WL#12968: Configure replication applier to require row-based replication

Affects: Server-8.0   —   Status: Complete

EXECUTIVE SUMMARY

This worklog aims to limit replication so that a channel only accepts row-based replication. This allows to restrict the type of instruction executed on the slave, and as a side effect, limits the number of privileges a user needs when associated to the replication applier.

FUNCTIONAL REQUIREMENTS

F1. It shall be possible to restrict the operation of the slave to only accept row based replication events.
It shall be possible to configure this mode: REQUIRE_ROW_FORMAT, through a CHANGE MASTER TO command.

F2. Furthermore this mode shall forbid the creation of temporary tables by the slave applier and the execution of some types of events.

F3: The mode shall also prevent the application of LOAD DATA, INTVAR, RAND or USER_VAR events.

F4. REQUIRE_ROW_FORMAT should be disable by default.

F5. REQUIRE_ROW_FORMAT should be enabled for group replication channels when they are created by the user or the plugin.

F6. REQUIRE_ROW_FORMAT can't be disabled for group replication channels.

F7. It is not possible to set a valid, non null user to PRIVILEGE_CHECKS_USER if REQUIRE_ROW_FORMAT = 0

F8. It is not possible to set REQUIRE_ROW_FORMAT= 0 if PRIVILEGE_CHECKS_USER is set to a valid user

F9. Replication channels that pre-exist before upgrade, shall after an upgrade use REQUIRE_ROW_FORMAT=0, if it is a regular replication channel.
1 if it is a GR channel or there is a defined PRIVILEGE_CHECKS_USER.

F10. If REQUIRE_ROW_FORMAT = 1, the replication applier shall not set @@session.pseudo_thread_id.

F11. If REQUIRE_ROW_FORMAT = 1, then Format_description_log_event shall not attempt to remove files from the @@global.slave_load_tmpdir directory.

F12. It shall be possible to observe the new configuration through performance_schema tables.

F13. REQUIRE_ROW_FORMAT shall be persisted in replication repositories.

F14. RESET SLAVE should not clear the value of REQUIRE_ROW_FORMAT.

F15. A new session configuration variable is added, @@session.require_row_format, that restricts in a similar way client sessions.

F16. When @@session.require_row_format is enabled, DML operations shall only be executed through encoded BINLOG statements.

F17. When @@session.require_row_format is enabled, CREATE or DROP TEMPORARY TABLE queries shall not be allowed.

F18. No privileges are needed to enable @@session.require_row_format.
The user needs SESSION_ADMIN in order to disable it.

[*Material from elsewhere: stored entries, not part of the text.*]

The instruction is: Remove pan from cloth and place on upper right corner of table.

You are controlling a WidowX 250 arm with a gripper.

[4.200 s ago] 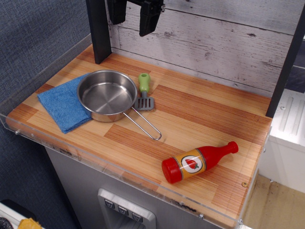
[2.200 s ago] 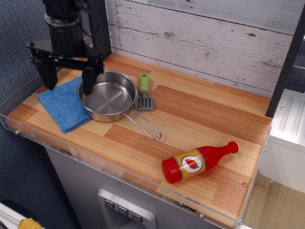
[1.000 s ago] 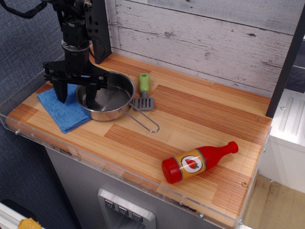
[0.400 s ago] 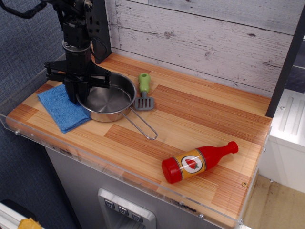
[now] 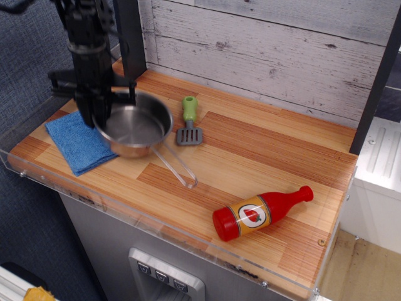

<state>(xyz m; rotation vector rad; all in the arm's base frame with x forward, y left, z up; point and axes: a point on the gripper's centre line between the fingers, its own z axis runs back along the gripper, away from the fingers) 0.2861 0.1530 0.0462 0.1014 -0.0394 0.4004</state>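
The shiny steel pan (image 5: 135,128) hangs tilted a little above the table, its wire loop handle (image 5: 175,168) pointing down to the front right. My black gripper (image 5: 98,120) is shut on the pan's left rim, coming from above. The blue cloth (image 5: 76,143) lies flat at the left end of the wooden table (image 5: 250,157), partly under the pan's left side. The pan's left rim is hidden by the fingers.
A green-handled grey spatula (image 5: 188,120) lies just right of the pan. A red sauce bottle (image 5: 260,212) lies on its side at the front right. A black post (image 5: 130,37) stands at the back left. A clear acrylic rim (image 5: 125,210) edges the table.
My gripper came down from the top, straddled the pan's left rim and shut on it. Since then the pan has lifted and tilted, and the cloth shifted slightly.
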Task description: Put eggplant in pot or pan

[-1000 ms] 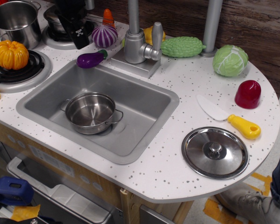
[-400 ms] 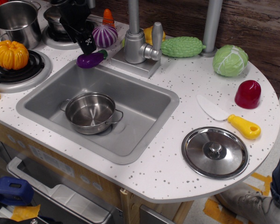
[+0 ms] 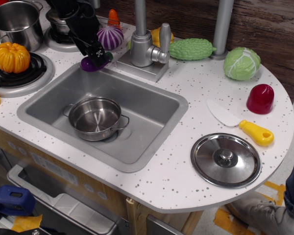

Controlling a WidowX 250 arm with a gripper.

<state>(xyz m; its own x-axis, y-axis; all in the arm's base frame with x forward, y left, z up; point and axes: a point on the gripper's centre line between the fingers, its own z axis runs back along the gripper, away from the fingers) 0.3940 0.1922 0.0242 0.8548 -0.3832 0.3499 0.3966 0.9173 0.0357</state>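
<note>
Purple eggplant (image 3: 90, 64) under tool (image 3: 96, 53), beside sink (image 3: 152, 105)

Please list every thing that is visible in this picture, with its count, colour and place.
eggplant: 1, dark purple, behind sink, under end effector
pot: 1, steel, in sink
lid: 1, steel, counter front right
tall pot: 1, steel, back left
pumpkin: 1, orange, left burner
onion: 1, purple-white, behind eggplant
faucet: 1, grey, behind sink
gourd: 1, green, back
cabbage: 1, green, back right
red piece: 1, right
knife: 1, white-yellow, right
end effector: 1, black, on eggplant
</note>
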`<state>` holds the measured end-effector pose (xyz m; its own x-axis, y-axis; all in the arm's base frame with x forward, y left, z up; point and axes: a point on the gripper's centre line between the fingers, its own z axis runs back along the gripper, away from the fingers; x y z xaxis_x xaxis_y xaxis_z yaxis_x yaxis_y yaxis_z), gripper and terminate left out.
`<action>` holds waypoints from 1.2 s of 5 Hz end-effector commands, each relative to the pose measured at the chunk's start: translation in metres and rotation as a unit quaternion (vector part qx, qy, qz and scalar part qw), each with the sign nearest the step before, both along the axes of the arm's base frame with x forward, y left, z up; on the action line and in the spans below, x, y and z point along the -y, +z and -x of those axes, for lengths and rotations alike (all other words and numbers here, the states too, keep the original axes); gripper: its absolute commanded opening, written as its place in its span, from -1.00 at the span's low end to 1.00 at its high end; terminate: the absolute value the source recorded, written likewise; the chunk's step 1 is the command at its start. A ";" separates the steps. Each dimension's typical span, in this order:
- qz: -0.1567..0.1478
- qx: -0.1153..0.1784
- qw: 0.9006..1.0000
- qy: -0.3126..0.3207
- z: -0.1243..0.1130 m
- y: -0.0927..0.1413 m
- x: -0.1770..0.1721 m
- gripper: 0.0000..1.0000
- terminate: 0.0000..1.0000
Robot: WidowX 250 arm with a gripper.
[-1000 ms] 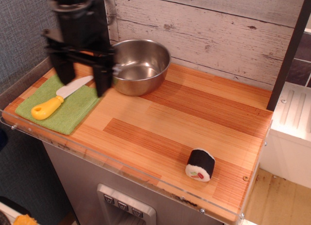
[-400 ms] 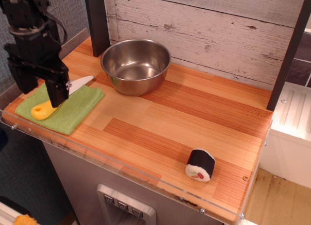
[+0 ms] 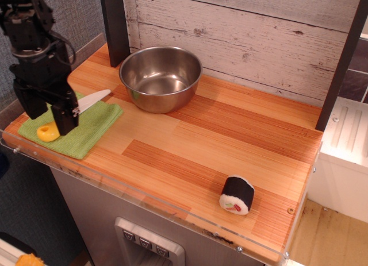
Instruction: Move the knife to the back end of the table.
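Observation:
The knife lies on a green cloth (image 3: 86, 134) at the front left of the table (image 3: 218, 139). Its yellow handle (image 3: 46, 131) points front-left and its white blade (image 3: 94, 99) points towards the bowl. My black gripper (image 3: 49, 114) is low over the handle, with one finger on each side of it. The fingers (image 3: 66, 118) stand apart, so the gripper is open. The middle of the handle is hidden behind the gripper. I cannot tell if the fingers touch the knife.
A steel bowl (image 3: 161, 77) stands at the back left, next to a black post (image 3: 115, 24). A sushi roll toy (image 3: 237, 194) lies at the front right. A whitewashed plank wall runs along the back. A clear acrylic rim (image 3: 144, 200) lines the front edge.
My gripper has moved from beside the bowl to the left and front, and has come down over the knife handle. The knife, bowl and sushi roll have not moved.

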<state>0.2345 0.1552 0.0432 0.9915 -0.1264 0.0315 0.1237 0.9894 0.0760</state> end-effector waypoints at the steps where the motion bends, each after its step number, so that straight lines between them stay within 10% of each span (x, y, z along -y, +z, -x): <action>1: 0.007 0.007 1.000 -0.004 -0.001 -0.001 -0.032 1.00 -1.00; 6: -0.003 -0.006 0.999 -0.036 -0.006 -0.016 0.000 1.00 -1.00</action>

F19. There shall be a new option to mysqlbinlog:

--require-row-format

When this option is given, mysqlbinlog shall do the following:
- Stop with an error in case a LOAD DATA, INTVAR, RAND or USER_VAR events occur.
- Stop with an error on the creation or drop of temporary tables
- Stop with an error when a DML query logged using statement based logging is found
- Output a SET @@session.require_row_format = 1 statement at the beginning of the output.
- Omit the output of SET @@session.pseudo_thread_id, which it usually shown on the output.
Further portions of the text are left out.